Памятники народно-героического эпоса почти не попадали в другие литературы (пожалуй, за исключением индийских «Махабхараты» и «Рамаяны»), а попадали лишь в том случае, если эти литературы принадлежали народам, этнически и исторически близким (например, скандинавы и континентальные германцы). Напротив, прозаические повествовательные жанры, особенно с сильной фольклорной основой, переносились из одной литературы в другую сравнительно легко (но занимали в ней иное место, чем в своей литературе).
В этом отношении совершенно беспримерна судьба индийского сборника притч и басен «Панчатантра», записанного на санскрите, возможно, в V в. н. э. В VI в. по повелению царя Хосрова Ануширвана был осуществлен пехлевийский перевод книги. С пехлеви же в VIII в. Абдаллах ибн аль-Мукаффа сделал арабскую обработку («Калила и Димна»). С арабского книгу перевели в XI в. Симеон Сиф — на греческий («Стефанит и Ихнилат»), в XII в. Абу-ль-Маали — на персидский, в XIII в. рабби Иоэль — на древнееврейский. В XIII же веке были сделаны переводы на испанский (с арабского) и латинский (с древнееврейского). Затем появились переводы и обработки на других языках, в том числе и на русском. Известны переводы «Панчатантры» на новоиндийские языки, а также в странах Центральной Азии. Интересно отметить, что те же фольклорные сюжеты, что и в «Панчатантре», попали в Восточную Азию не из знаменитой индийской книги, а из буддийских сутр, имевших широкое хождение в Китае, Японии и других странах.
Литературные взаимосвязи существовали в эпоху Средних веков как внутрирегиональные, так и межрегиональные. Вполне очевидно, что внутрирегиональные были более оживленными и многообразными, чем межрегиональные.
Внутри регионов, во-первых, контактировали старая, ведущая литература с молодой. Как правило, направление воздействия здесь шло от старой литературы, что не исключало некоторого влияния на последнюю и молодой литературы. Здесь можно различать два случая. Если старой литературой была литература на живом языке, она, как правило, бывала более восприимчива к инородному воздействию. Если же старая существовала на языке мертвом, она оказывалась почти непроницаемой. В пределах региона в многообразном контакте находились молодые литературы; они взаимообогащались и непосредственно, и через свою литературу-посредника.

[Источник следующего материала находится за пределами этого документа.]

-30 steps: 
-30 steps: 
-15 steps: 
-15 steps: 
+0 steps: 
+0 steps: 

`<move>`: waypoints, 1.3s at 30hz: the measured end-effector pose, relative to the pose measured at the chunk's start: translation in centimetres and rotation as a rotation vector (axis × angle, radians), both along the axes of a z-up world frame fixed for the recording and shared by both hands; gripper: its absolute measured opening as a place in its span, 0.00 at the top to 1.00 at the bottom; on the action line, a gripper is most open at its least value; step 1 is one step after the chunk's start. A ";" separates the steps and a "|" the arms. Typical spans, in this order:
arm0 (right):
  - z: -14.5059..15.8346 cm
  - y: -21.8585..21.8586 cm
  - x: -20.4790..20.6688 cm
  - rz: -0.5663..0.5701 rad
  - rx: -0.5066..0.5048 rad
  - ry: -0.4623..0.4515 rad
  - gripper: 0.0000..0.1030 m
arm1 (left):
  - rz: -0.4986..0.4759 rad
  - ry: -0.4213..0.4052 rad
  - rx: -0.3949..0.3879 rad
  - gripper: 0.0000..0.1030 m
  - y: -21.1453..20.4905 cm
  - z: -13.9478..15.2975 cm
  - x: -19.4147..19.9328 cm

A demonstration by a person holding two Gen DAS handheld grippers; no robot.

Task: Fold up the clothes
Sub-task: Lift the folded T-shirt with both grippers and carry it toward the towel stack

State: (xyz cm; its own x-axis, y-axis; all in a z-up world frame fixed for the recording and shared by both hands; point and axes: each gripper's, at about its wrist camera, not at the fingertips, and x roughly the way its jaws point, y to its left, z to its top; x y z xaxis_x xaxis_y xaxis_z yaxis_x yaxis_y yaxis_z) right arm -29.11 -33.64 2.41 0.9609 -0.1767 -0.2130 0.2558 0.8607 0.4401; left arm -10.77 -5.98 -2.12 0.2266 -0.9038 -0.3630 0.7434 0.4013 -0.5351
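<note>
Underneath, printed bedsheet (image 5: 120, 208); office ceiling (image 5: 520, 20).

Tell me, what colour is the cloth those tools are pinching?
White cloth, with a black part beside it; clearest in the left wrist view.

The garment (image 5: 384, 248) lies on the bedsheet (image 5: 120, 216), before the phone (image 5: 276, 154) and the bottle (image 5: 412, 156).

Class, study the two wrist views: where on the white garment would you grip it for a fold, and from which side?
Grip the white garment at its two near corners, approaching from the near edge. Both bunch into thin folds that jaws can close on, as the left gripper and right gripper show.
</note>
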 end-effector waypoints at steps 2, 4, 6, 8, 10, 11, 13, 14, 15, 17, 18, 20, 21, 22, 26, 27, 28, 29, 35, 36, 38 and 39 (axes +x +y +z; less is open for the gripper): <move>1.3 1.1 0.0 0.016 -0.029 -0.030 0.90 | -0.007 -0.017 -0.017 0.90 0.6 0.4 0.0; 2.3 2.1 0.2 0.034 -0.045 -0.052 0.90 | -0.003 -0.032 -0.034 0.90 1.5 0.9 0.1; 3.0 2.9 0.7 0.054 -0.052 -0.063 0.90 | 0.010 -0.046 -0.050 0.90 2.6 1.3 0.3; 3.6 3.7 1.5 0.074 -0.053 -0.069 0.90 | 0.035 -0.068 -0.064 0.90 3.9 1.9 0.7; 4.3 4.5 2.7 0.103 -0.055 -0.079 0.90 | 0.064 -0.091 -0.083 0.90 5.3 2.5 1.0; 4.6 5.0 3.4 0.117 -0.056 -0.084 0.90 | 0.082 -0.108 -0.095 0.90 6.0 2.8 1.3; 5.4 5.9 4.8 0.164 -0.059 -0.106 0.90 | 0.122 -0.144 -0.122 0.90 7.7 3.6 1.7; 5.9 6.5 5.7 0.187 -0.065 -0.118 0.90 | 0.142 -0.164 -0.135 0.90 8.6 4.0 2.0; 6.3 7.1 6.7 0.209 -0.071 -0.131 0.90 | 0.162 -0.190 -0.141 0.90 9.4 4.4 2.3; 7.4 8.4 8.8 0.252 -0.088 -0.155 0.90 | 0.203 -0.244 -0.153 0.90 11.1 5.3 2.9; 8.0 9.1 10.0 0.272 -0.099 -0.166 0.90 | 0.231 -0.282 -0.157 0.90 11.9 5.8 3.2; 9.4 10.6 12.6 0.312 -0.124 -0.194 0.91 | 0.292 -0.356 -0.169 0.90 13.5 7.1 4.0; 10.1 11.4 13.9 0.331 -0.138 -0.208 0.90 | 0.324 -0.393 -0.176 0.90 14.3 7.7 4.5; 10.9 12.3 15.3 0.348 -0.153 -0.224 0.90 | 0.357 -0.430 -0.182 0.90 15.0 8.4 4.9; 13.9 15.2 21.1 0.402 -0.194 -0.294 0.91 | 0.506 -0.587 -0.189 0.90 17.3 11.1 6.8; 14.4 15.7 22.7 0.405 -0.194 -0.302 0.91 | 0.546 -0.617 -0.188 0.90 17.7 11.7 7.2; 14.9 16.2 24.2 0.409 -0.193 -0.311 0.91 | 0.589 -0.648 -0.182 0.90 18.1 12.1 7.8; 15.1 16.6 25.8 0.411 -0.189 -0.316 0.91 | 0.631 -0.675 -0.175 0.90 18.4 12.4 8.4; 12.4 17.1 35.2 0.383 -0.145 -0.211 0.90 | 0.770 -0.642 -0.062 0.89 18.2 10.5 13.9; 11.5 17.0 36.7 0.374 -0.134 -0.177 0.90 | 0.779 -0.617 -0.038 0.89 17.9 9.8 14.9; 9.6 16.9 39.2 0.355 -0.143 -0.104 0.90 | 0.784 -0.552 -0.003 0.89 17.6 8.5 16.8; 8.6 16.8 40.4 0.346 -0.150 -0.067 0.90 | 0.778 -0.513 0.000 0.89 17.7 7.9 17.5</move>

Старые литературы могли взаимодействовать и с литературами других регионов. Чаще всего с молодыми. Достаточно назвать взаимосвязи санскритской и палийской литератур с литературами Юго-Восточной Азии. Здесь взаимодействия бывали также по большей части однонаправленными: от старой к молодой. Но молодая литература могла вступать в контакт и с молодой же литературой чужого региона; обычно это случалось в пограничных районах, где импульсы, идущие от соседей, бывали не менее сильны, чем воздействие своего литературного лидера (так, молодая вьетнамская литература, развиваясь в основном в русле китайских литературных традиций, воспринимала и опыт соседних индийских литератур).